Guest blog by Colin Heyne, Public Information Manager, City of San José Department of Transportation and Deputy Director Emeritus, Silicon Valley Bicycle Coalition. Got an idea for a guest blog? Email Jessica at firstname.lastname@example.org.
It’s summertime, which means paving season is in full swing in cities around the country. In San José, we’re working on a huge, 100-mile paving program for 2018. As has been the case for several years, bike lanes will go in as part of many of those paving projects. But in addition to our standard and paint-buffered bike lanes, this year the City is embarking on a first: a grid of protected bike lanes and intersections in the downtown area, and true bike boulevards connecting them to adjacent neighborhoods.
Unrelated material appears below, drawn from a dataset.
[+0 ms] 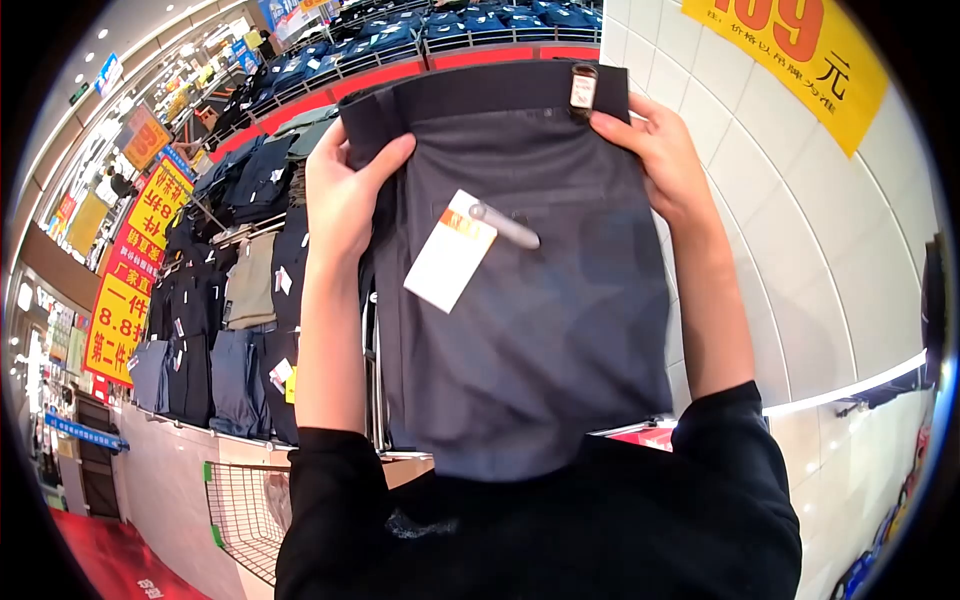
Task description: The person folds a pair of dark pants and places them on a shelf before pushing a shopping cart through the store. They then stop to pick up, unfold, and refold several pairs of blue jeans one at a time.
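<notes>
A pair of dark grey trousers hangs from both my hands in front of my chest, folded, with the waistband at the top. My left hand grips the waistband's left end, thumb in front and fingers behind. At the other end, my right hand pinches the waistband the same way, beside a small dark label with a white sticker. A white paper price tag and a grey plastic security tag are on the trousers near the pocket line. The lower part of the trousers is slightly blurred.
Racks of folded trousers stand to the left, and stacked jeans fill shelves behind. A shopping cart is at lower left. Yellow and red sale signs hang at left. A white tiled wall with a yellow price sign is at right.
</notes>
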A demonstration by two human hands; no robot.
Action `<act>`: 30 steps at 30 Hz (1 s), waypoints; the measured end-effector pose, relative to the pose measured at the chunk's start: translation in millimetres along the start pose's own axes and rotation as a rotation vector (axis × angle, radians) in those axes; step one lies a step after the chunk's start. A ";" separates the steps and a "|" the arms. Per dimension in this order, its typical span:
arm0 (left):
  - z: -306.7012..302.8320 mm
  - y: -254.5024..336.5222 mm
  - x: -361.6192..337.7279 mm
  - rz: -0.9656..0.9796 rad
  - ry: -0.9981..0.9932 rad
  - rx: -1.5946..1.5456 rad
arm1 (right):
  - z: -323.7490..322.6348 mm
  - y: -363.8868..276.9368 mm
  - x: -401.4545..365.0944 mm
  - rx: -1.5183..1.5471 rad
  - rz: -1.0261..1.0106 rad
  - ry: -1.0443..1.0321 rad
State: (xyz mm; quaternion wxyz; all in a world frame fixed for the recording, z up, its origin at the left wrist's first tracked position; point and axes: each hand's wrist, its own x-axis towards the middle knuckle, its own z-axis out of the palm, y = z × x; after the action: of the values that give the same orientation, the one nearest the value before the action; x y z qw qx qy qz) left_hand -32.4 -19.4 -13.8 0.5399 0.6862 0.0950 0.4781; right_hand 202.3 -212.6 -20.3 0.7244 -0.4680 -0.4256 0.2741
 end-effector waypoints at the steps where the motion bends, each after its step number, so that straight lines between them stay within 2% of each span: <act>1: 1.1 -4.4 5.6 0.018 -0.008 -0.038 | -0.8 5.6 9.0 0.020 -0.017 0.014; 7: 2.9 3.3 1.5 0.078 0.048 -0.001 | -2.9 0.7 14.9 -0.059 -0.157 0.025; 9: 2.0 4.4 -0.5 0.155 0.008 0.037 | -3.9 -1.2 13.1 -0.079 -0.183 0.025; 11: 1.9 9.6 -5.5 0.153 0.005 0.021 | -2.6 -4.3 6.6 -0.068 -0.210 0.010; 19: -2.8 22.0 -14.7 0.119 -0.034 -0.052 | 0.1 -20.1 -11.7 -0.011 -0.115 -0.014; 30: -2.0 16.6 -7.5 0.045 -0.054 -0.067 | -6.2 -0.2 7.9 0.079 -0.050 -0.005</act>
State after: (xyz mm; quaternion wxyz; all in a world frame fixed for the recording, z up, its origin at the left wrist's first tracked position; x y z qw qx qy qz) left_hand -44.2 -29.6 -4.2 0.5539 0.6823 0.0489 0.4746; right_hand 211.5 -209.2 -18.5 0.7478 -0.4275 -0.4281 0.2736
Intersections are being redesigned to accommodate safe left turns for people riding in the protected lanes and avoid right-hook collisions.
We’re calling this project “Better BikewaySJ.” Over the course of two paving seasons, San José will build a safe, comfortable, connected network of bikeways designed to appeal to the “interested but concerned” crowd. In addition to bike journeys, Better BikewaySJ will also provide safe routes for thousands of daily e-scooter trips now whisking people across town. The network consists of roughly two miles of standard bike lanes, three miles of bike boulevards, and five miles of protected bike lanes. It’s being built out through “rapid implementation” – in other words, paint and plastic, rather than slow and costly concrete.
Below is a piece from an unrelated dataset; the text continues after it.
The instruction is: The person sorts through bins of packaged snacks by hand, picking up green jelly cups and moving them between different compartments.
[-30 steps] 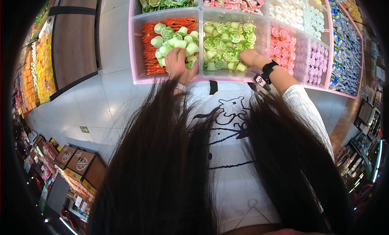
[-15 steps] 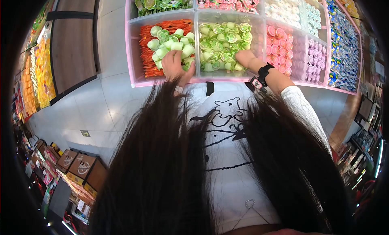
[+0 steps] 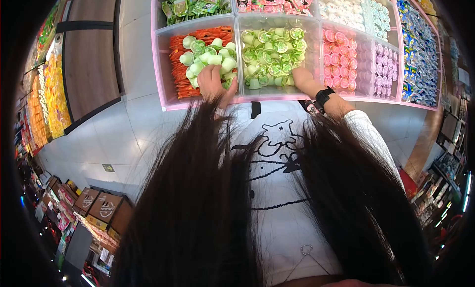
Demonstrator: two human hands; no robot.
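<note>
Pale green jelly cups lie heaped on red-orange packets in the left front compartment of a clear divided bin. Against the near side of this heap rests my left hand, its thumb apart from the fingers and its palm side hidden. More green jelly cups fill the compartment to the right. My right hand reaches down into that compartment's near right corner, beside the cups. Its fingers point away and are mostly hidden, so any grip there cannot be made out.
Pink cups and purple cups occupy compartments to the right. Behind are green packets and pink packets. A pink-edged wall borders the bin in front of me. Brown boxes stand lower left.
My right hand has shifted slightly right and toward me within the green cup compartment. My left hand stays at the heap, nearly still. The view has tilted a little.
</note>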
But even the rapidest implementation takes time. Paving of the Better BikewaySJ network streets began at the end of August and is still happening today. Immediately after a street gets paved, reflective tabs are installed to give users of the road the basic information they need about lanes, intersections, and crosswalks. Soon after that, thin, temporary striping called “cat tracking” is painted. Engineers then go out to every project site, measure the cat tracking, and compare it to the plans. Once approved, permanent striping can go down, followed by markings like bike stencils and green paint. Special truffle-colored paint will follow, marking no-go areas around protected intersections and creating bulbed-out corners for pedestrians. Then, plastic bollards and signs will go up. In this case, we need a LOT of bollards, so they’re being installed incrementally. Finally, special features like diverters and transit boarding islands will be installed.
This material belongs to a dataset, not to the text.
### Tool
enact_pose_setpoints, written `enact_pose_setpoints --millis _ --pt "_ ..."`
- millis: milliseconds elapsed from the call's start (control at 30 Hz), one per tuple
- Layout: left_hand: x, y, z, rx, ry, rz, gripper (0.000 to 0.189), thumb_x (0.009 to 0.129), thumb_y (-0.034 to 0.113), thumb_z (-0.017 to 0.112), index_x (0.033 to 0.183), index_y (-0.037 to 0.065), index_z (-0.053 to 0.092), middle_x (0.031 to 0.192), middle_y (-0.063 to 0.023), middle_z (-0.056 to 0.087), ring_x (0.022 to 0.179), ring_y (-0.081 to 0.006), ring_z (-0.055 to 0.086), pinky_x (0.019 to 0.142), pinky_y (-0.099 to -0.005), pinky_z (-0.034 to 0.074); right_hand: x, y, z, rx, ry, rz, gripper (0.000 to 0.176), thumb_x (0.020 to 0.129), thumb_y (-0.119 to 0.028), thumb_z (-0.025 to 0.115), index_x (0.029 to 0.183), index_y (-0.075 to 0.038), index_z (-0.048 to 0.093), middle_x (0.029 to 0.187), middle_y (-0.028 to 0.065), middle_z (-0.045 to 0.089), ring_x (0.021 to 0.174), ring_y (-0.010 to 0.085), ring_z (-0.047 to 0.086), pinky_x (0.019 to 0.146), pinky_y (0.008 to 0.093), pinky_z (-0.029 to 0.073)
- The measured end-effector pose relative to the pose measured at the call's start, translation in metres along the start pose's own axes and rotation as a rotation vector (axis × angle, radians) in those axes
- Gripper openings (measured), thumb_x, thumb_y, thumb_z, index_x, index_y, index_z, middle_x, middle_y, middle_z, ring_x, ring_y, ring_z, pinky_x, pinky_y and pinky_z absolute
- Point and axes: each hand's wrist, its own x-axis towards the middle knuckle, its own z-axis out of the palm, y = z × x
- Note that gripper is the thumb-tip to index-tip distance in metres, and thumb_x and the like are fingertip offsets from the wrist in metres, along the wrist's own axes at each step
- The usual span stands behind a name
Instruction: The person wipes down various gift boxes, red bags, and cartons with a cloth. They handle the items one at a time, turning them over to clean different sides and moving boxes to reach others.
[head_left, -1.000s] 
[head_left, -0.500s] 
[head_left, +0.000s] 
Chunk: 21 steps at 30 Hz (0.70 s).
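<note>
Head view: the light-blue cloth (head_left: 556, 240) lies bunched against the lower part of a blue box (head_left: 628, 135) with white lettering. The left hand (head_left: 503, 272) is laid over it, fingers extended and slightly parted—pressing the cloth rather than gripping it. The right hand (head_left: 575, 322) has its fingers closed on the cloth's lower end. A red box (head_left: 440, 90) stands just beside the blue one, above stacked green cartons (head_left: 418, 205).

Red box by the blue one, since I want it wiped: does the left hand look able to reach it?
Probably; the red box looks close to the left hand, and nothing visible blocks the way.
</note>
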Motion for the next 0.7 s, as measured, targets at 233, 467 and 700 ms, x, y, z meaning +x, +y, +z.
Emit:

The whole process takes time – it will likely be a couple of months from start to finish. In the meanwhile, there may be some confusion. Already we’ve heard concerns related to moving traffic, parked cars, and rolling dumpsters. We’re aware of these challenges and are addressing them. Because it’s simply not possible to install all the features along every mile at the same time, there will need to be patience and compromise. For example – we will be installing rubber curbs in some buffer areas so that dumpsters can be placed outside of the bike lane. But until those curbs get installed, dumpsters will have to be left in the bike lane so that they don’t roll downhill. Fortunately, wide painted buffers will give people on bikes a place to ride around them without having to enter moving traffic.
San José has gone through challenging changes in infrastructure before. Remember when 3rd, 4th, 10th, and 11th Streets all had a general travel lane converted to a bike lane? This time around, most of the bike infrastructure is an upgrade, not wholly new. Still, it behooves us all to be cautious and neighborly while this metamorphosis takes place, and keep on keeping calm while people who walk, bike, and drive get used to the new normal. Thanks for your patience while we undergo some major work to reach our city’s goals of safety and reduced reliance on the automobile.